YOUR TASK: What you return must be the full listing, word for word, with no images in it.

DATASET EXCERPT:
_ _ _ _ _ _ _

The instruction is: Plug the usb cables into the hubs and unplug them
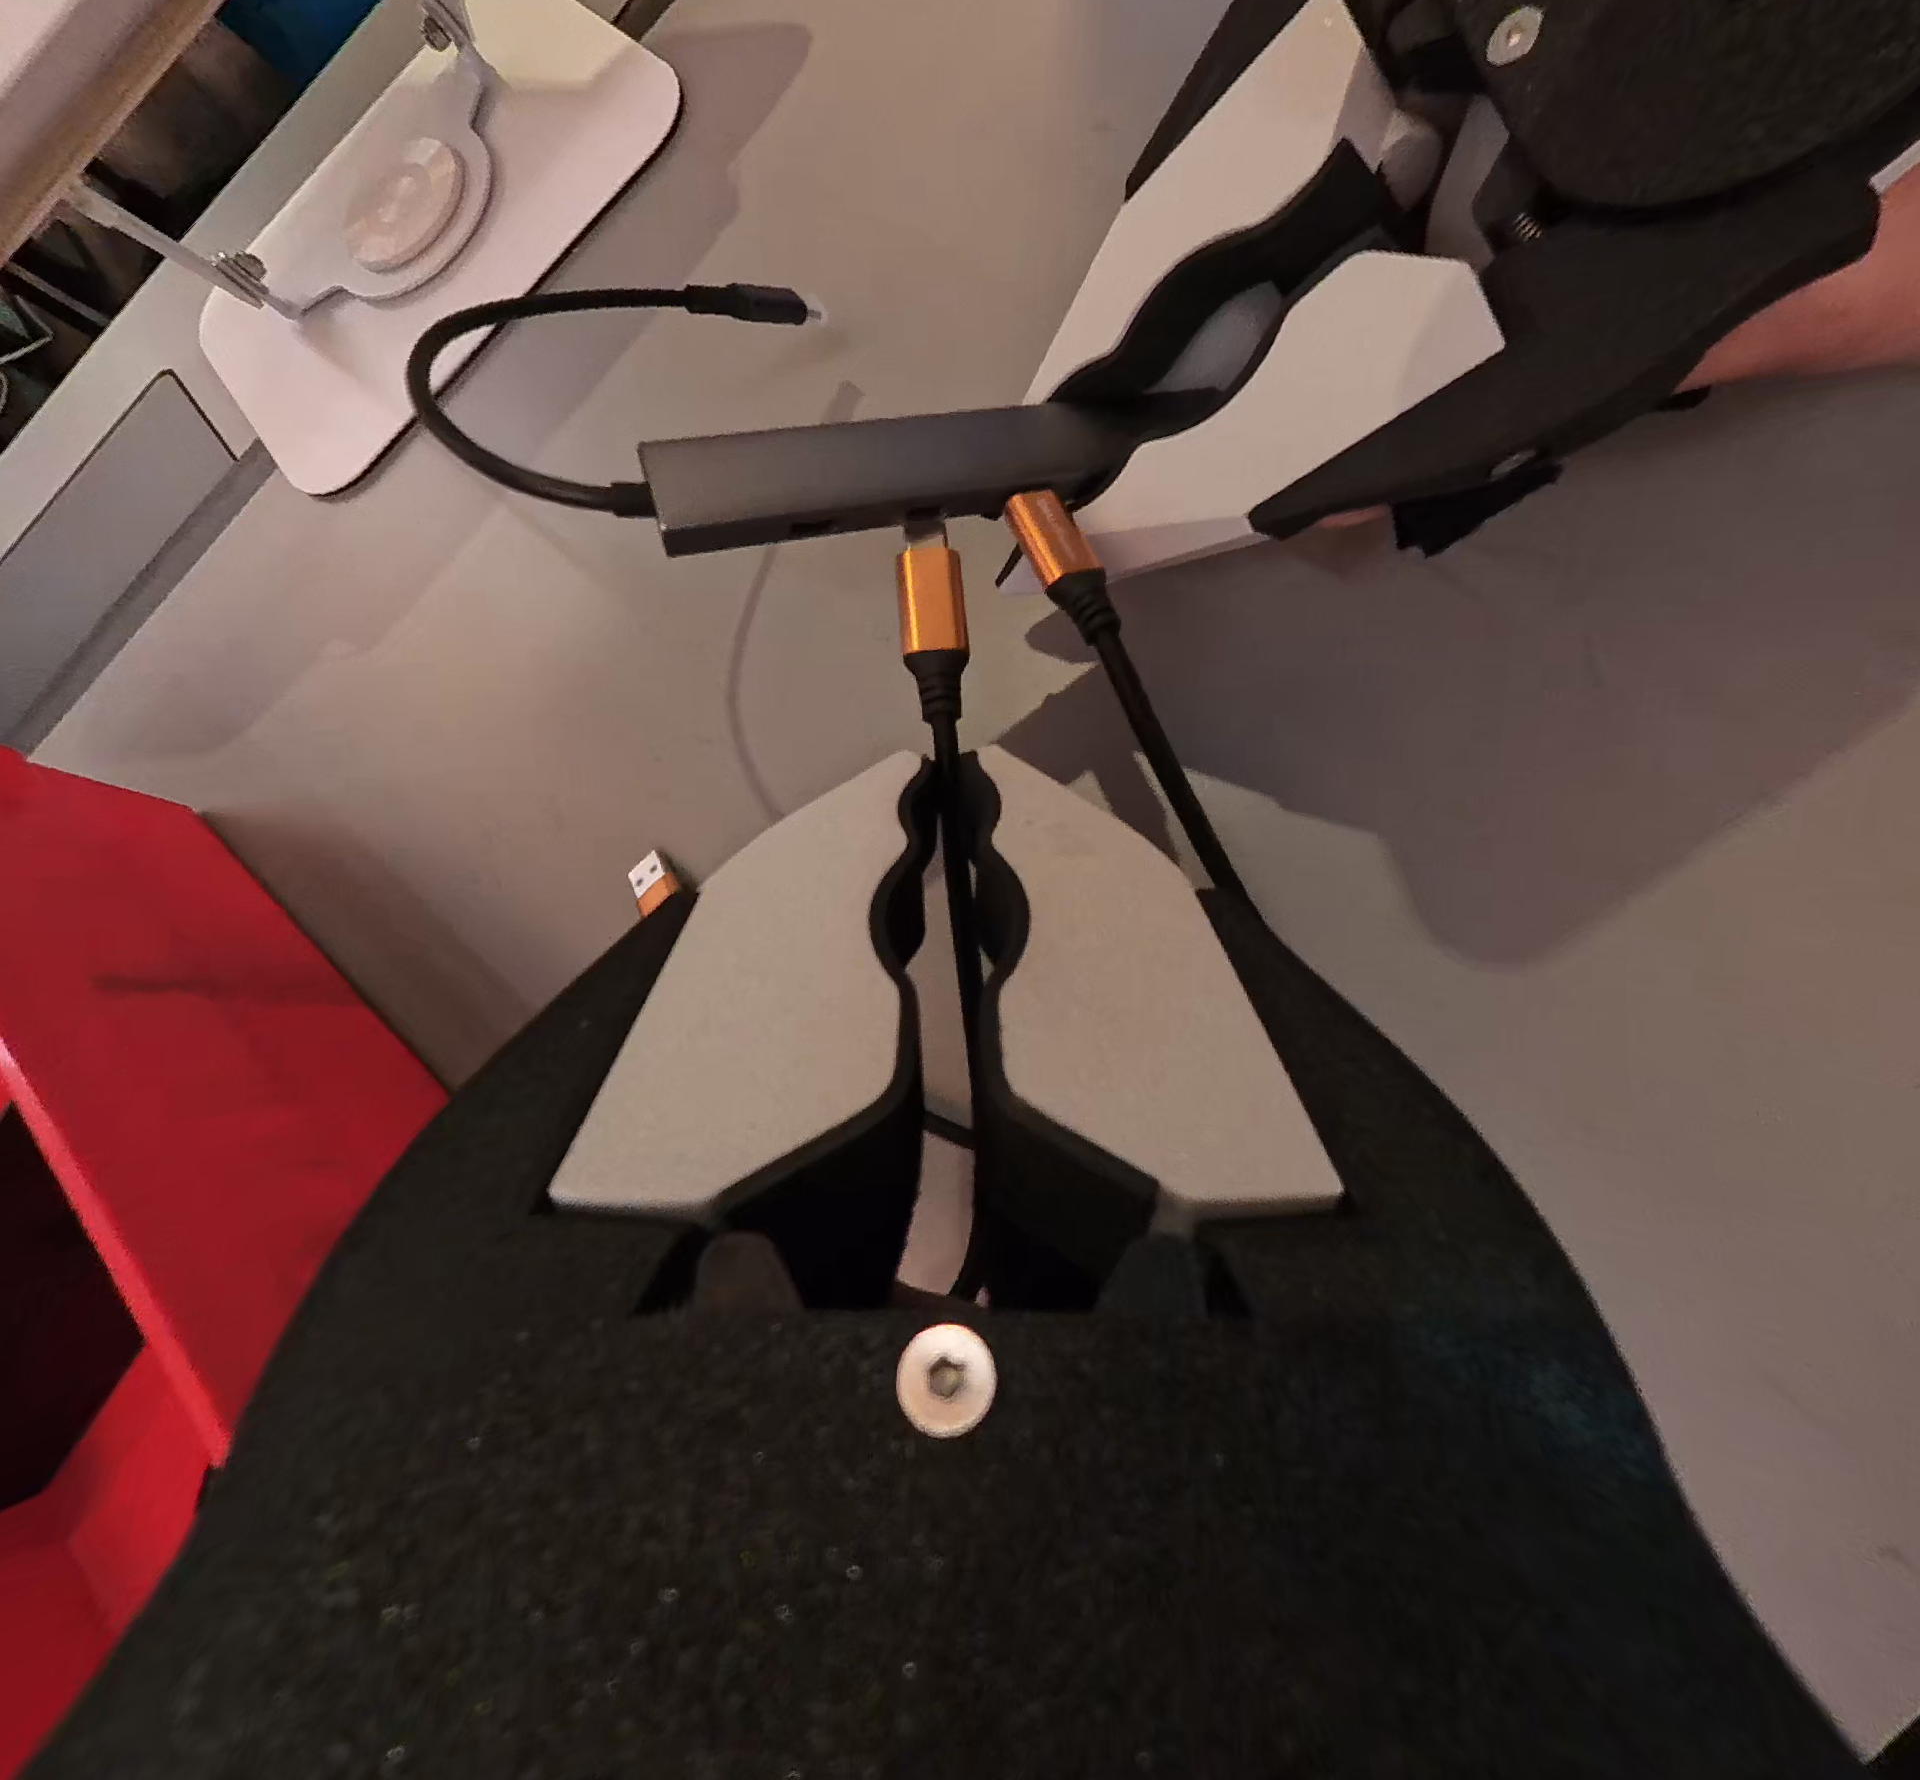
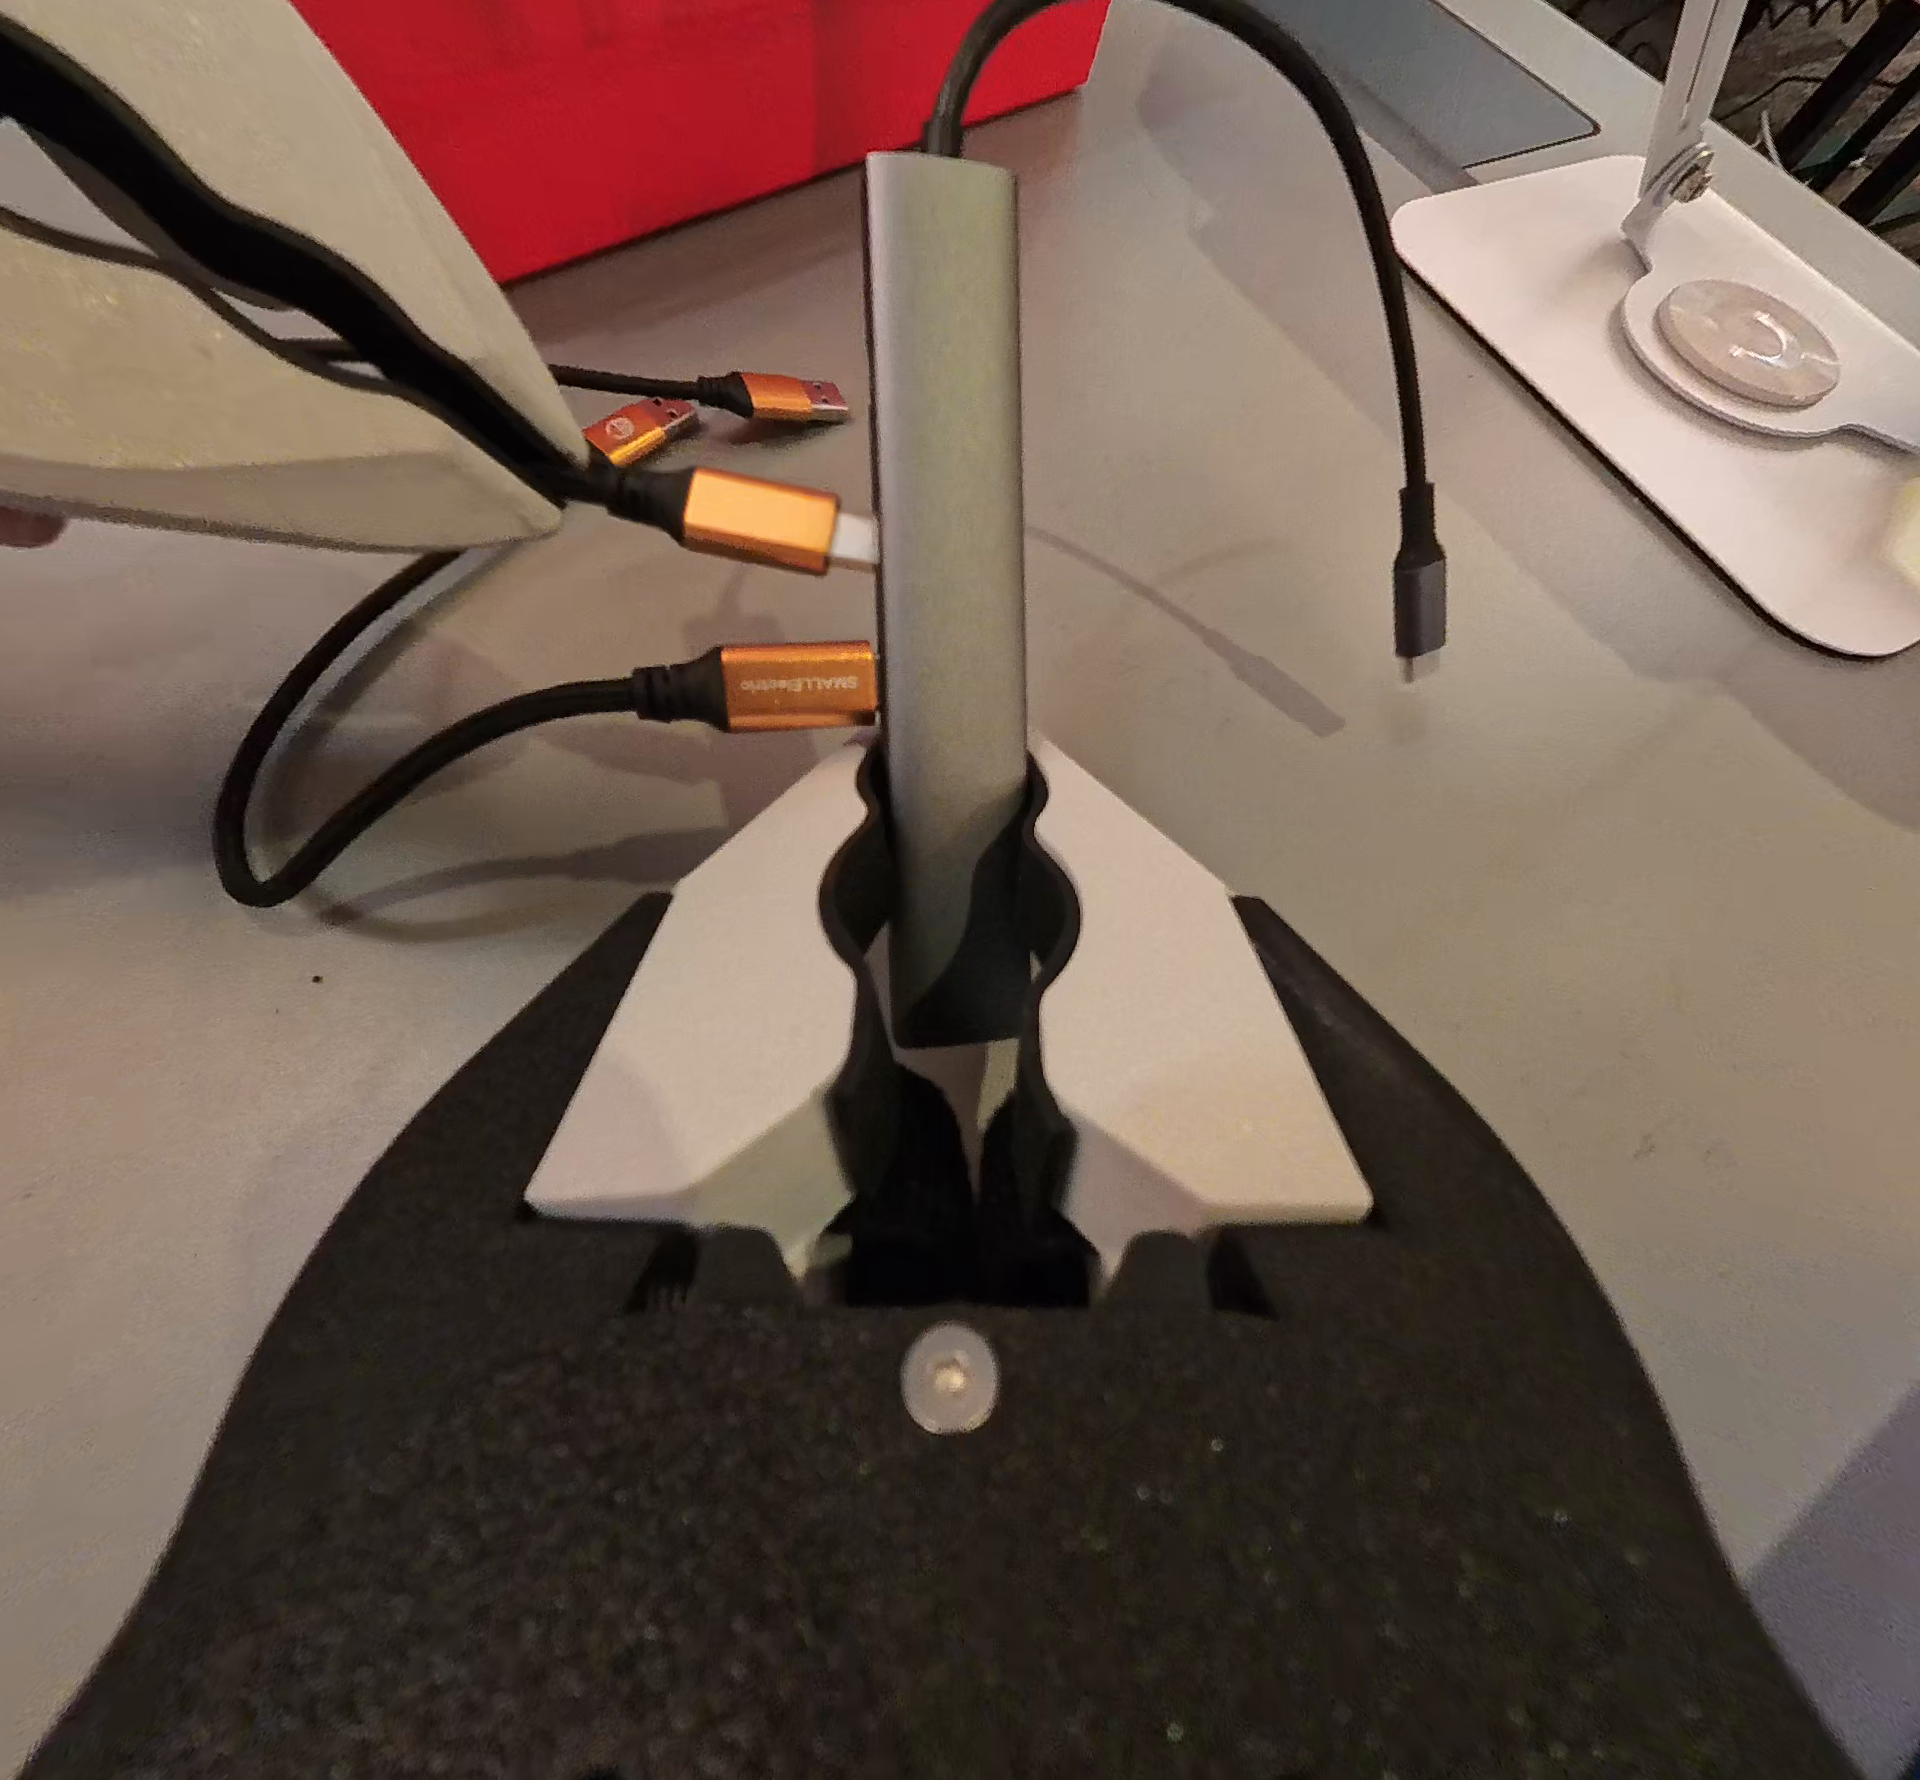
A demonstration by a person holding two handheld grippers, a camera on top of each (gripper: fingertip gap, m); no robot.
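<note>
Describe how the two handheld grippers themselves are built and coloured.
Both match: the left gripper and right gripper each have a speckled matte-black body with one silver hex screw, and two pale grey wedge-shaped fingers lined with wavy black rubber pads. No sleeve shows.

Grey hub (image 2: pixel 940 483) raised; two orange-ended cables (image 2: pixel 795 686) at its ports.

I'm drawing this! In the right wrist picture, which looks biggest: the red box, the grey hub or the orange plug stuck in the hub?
1. red box, though cut off by the picture's edge
2. grey hub
3. orange plug
</note>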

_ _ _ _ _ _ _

RESULT OF THE TASK:
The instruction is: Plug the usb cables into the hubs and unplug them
A demonstration by a person holding two handheld grippers, a camera on top of each (gripper: fingertip gap, m); no robot.
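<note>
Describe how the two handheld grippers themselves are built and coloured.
Both match: the left gripper and right gripper each have a speckled matte-black body with one silver hex screw, and two pale grey wedge-shaped fingers lined with wavy black rubber pads. No sleeve shows.

Grey hub (image 2: pixel 940 483) raised; two orange-ended cables (image 2: pixel 795 686) at its ports.

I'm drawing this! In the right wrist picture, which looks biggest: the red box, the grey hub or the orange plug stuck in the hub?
1. red box, though cut off by the picture's edge
2. grey hub
3. orange plug
</note>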

There is no more output to give.